* **Exercise data**
────────

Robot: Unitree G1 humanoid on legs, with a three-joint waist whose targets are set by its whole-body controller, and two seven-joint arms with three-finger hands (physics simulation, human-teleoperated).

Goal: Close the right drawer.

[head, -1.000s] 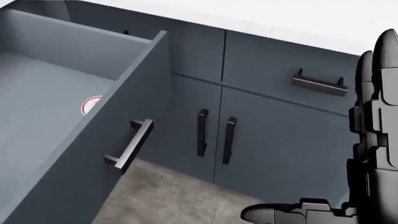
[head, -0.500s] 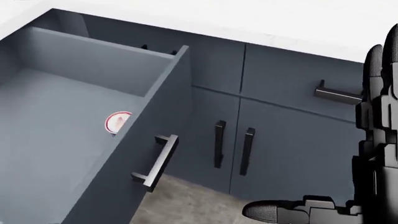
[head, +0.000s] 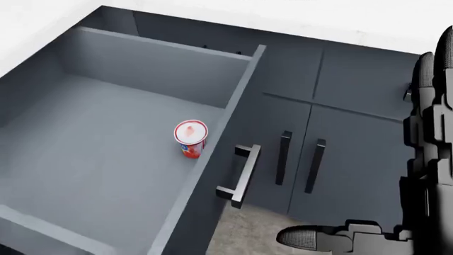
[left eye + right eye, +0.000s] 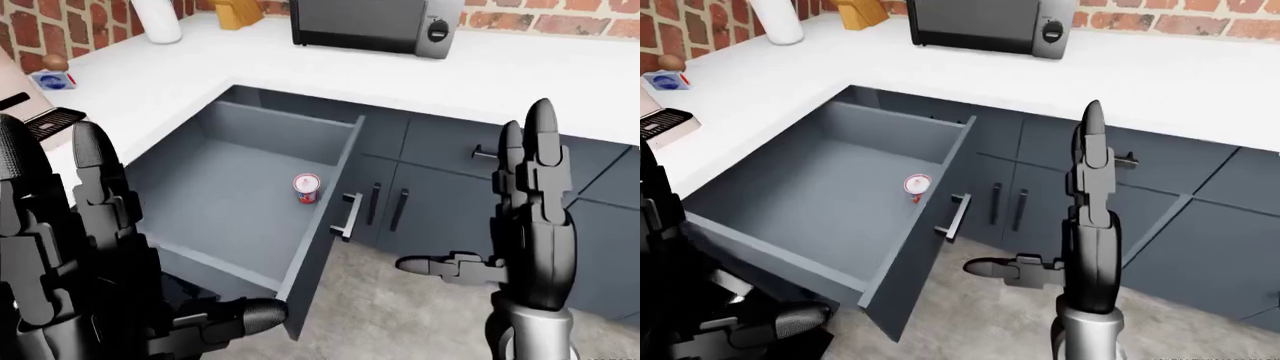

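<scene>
A dark grey drawer [image 3: 106, 159] stands pulled far out from under the white counter [image 4: 500, 75]. Its front panel [image 3: 212, 175] carries a black bar handle [image 3: 240, 175]. A small red and white cup [image 3: 189, 138] stands inside, against the front panel. My right hand [image 4: 490, 187] is open, fingers pointing up and thumb out to the left, to the right of the handle and apart from it. At the bottom left of the left-eye view my left hand [image 4: 150, 232] is open too, over the drawer's near corner, touching nothing I can see.
Two cabinet doors with vertical black handles [image 3: 283, 158] lie right of the drawer, under a shut drawer with a bar handle [image 4: 485, 154]. A microwave [image 4: 375, 26], a knife block [image 4: 238, 11] and a white bottle [image 4: 155, 19] stand on the counter. Grey floor [image 4: 400, 315] lies below.
The camera has moved: the whole head view has slid right and down, so the drawer's inside and the whole cup now show. My right hand keeps its place in the picture.
</scene>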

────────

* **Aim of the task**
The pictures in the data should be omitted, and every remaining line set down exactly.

* **Problem solution**
Robot: Unitree G1 humanoid on legs, with a three-joint waist whose targets are set by its whole-body controller, and two seven-joint arms with three-finger hands (physics simulation, human-teleoperated).

Goal: Close the right drawer.

[head, -1.000s] 
[head, -0.500s] 
[head, +0.000s] 
[left eye + right eye, +0.000s] 

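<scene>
A dark grey drawer [image 3: 106, 159] stands pulled far out from under the white counter [image 4: 500, 75]. Its front panel [image 3: 212, 175] carries a black bar handle [image 3: 240, 175]. A small red and white cup [image 3: 189, 138] stands inside, against the front panel. My right hand [image 4: 490, 187] is open, fingers pointing up and thumb out to the left, to the right of the handle and apart from it. At the bottom left of the left-eye view my left hand [image 4: 150, 232] is open too, over the drawer's near corner, touching nothing I can see.
Two cabinet doors with vertical black handles [image 3: 283, 158] lie right of the drawer, under a shut drawer with a bar handle [image 4: 485, 154]. A microwave [image 4: 375, 26], a knife block [image 4: 238, 11] and a white bottle [image 4: 155, 19] stand on the counter. Grey floor [image 4: 400, 315] lies below.
The camera has moved: the whole head view has slid right and down, so the drawer's inside and the whole cup now show. My right hand keeps its place in the picture.
</scene>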

No further output is needed for the exercise.